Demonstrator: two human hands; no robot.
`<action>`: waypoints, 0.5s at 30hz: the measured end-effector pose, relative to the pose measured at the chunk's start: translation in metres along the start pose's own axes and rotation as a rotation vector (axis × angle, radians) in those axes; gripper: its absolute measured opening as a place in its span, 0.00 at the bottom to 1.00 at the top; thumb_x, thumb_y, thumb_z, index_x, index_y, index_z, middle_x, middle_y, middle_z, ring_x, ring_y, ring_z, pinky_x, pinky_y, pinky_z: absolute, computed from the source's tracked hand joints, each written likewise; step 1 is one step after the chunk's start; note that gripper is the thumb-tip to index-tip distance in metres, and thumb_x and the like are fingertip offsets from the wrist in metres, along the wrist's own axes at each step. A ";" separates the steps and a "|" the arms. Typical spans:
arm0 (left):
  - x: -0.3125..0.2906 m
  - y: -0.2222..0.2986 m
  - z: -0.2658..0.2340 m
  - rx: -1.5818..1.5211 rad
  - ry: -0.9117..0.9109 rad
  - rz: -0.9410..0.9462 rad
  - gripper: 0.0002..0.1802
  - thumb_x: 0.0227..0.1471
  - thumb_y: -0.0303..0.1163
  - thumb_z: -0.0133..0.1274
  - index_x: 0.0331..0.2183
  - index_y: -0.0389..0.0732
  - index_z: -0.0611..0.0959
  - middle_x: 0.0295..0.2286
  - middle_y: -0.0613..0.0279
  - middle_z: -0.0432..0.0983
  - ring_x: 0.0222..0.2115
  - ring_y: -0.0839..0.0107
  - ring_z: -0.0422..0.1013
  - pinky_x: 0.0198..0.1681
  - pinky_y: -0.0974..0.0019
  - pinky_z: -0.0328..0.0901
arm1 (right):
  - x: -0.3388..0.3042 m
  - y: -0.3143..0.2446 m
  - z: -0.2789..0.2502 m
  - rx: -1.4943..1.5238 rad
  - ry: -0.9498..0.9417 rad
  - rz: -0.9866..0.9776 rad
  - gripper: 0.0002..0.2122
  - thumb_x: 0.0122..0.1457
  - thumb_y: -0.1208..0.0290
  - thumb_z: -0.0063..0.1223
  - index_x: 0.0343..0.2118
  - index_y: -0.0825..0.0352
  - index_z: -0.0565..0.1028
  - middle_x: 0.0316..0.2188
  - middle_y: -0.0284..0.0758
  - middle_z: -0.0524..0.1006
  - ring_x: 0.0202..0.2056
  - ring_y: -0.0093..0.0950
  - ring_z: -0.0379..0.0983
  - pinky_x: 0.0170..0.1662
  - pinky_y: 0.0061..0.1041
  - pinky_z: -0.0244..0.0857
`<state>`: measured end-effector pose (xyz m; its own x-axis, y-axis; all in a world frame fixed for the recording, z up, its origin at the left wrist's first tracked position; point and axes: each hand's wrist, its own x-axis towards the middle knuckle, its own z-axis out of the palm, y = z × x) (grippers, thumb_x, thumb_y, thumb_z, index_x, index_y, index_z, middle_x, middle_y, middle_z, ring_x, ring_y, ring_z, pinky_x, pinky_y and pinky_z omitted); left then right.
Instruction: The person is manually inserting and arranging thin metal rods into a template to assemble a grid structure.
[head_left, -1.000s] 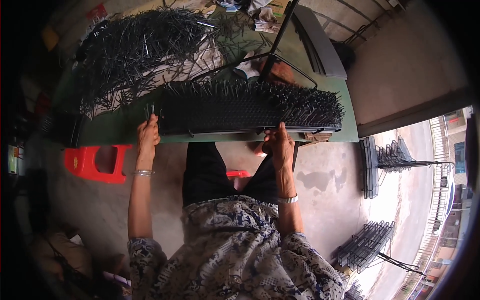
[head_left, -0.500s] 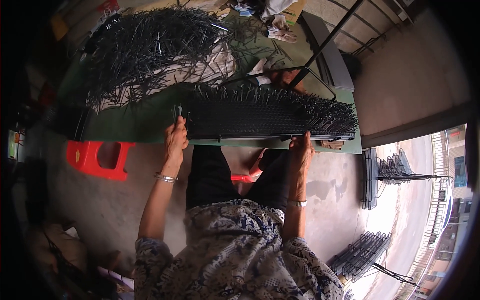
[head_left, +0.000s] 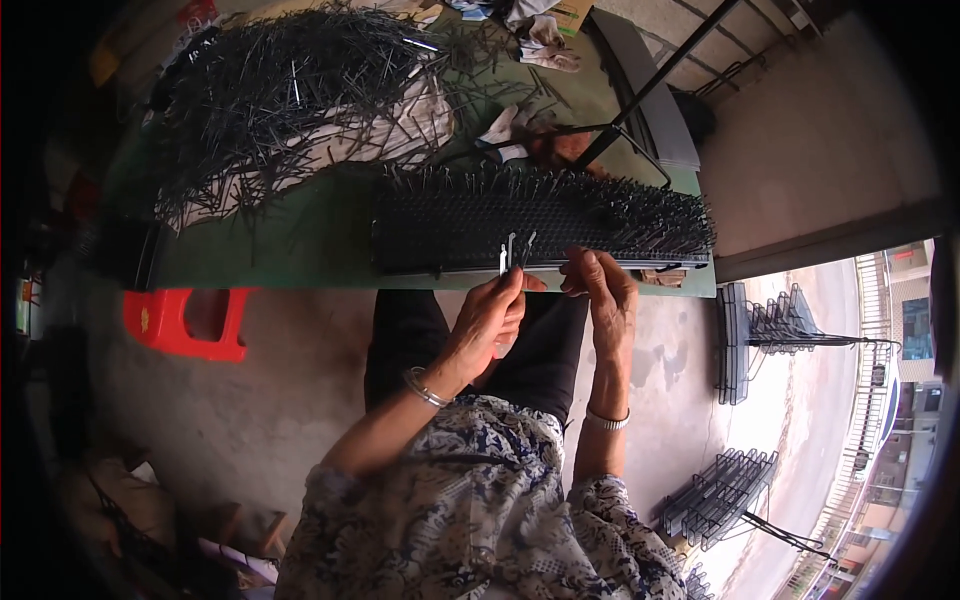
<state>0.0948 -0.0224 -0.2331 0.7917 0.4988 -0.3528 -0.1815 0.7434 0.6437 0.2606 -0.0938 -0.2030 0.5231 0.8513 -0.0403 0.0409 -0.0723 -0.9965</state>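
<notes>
A long black perforated panel (head_left: 455, 225) lies along the front edge of the green table, with many thin dark metal hooks (head_left: 650, 215) standing up from its far rows and its right end. Before its front edge, my left hand (head_left: 488, 320) is closed round several short thin metal hooks (head_left: 511, 250), their bent tips pointing up. To its right, my right hand (head_left: 603, 285) is raised by the panel's front edge, thumb and fingers pinched together. Whatever the right fingers hold is too small to make out.
A big tangled heap of dark metal hooks (head_left: 290, 90) covers a pale cloth (head_left: 400, 130) at the table's far left. A slanting black metal stand (head_left: 625, 115) rises behind the panel. Whitish gloves (head_left: 545, 50) lie at the back. A red stool (head_left: 185, 325) stands below left.
My left hand has moved right with the hooks, from the panel's left end to its middle front. My right hand has lifted slightly and turned, fingers pinched. The view has shifted a little.
</notes>
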 end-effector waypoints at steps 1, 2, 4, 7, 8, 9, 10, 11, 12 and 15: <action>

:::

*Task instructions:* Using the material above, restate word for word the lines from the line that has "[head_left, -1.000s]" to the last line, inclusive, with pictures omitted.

*Result of the exercise:*
[head_left, -1.000s] 
[head_left, -0.500s] 
[head_left, +0.000s] 
<state>0.0948 -0.0224 -0.2331 0.7917 0.4988 -0.3528 -0.1815 0.7434 0.6437 0.2606 -0.0938 -0.2030 0.5231 0.8513 -0.0403 0.0409 -0.0723 -0.9965</state>
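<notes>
A long black perforated panel (head_left: 455, 225) lies along the front edge of the green table, with many thin dark metal hooks (head_left: 650, 215) standing up from its far rows and its right end. Before its front edge, my left hand (head_left: 488, 320) is closed round several short thin metal hooks (head_left: 511, 250), their bent tips pointing up. To its right, my right hand (head_left: 603, 285) is raised by the panel's front edge, thumb and fingers pinched together. Whatever the right fingers hold is too small to make out.
A big tangled heap of dark metal hooks (head_left: 290, 90) covers a pale cloth (head_left: 400, 130) at the table's far left. A slanting black metal stand (head_left: 625, 115) rises behind the panel. Whitish gloves (head_left: 545, 50) lie at the back. A red stool (head_left: 185, 325) stands below left.
My left hand has moved right with the hooks, from the panel's left end to its middle front. My right hand has lifted slightly and turned, fingers pinched. The view has shifted a little.
</notes>
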 end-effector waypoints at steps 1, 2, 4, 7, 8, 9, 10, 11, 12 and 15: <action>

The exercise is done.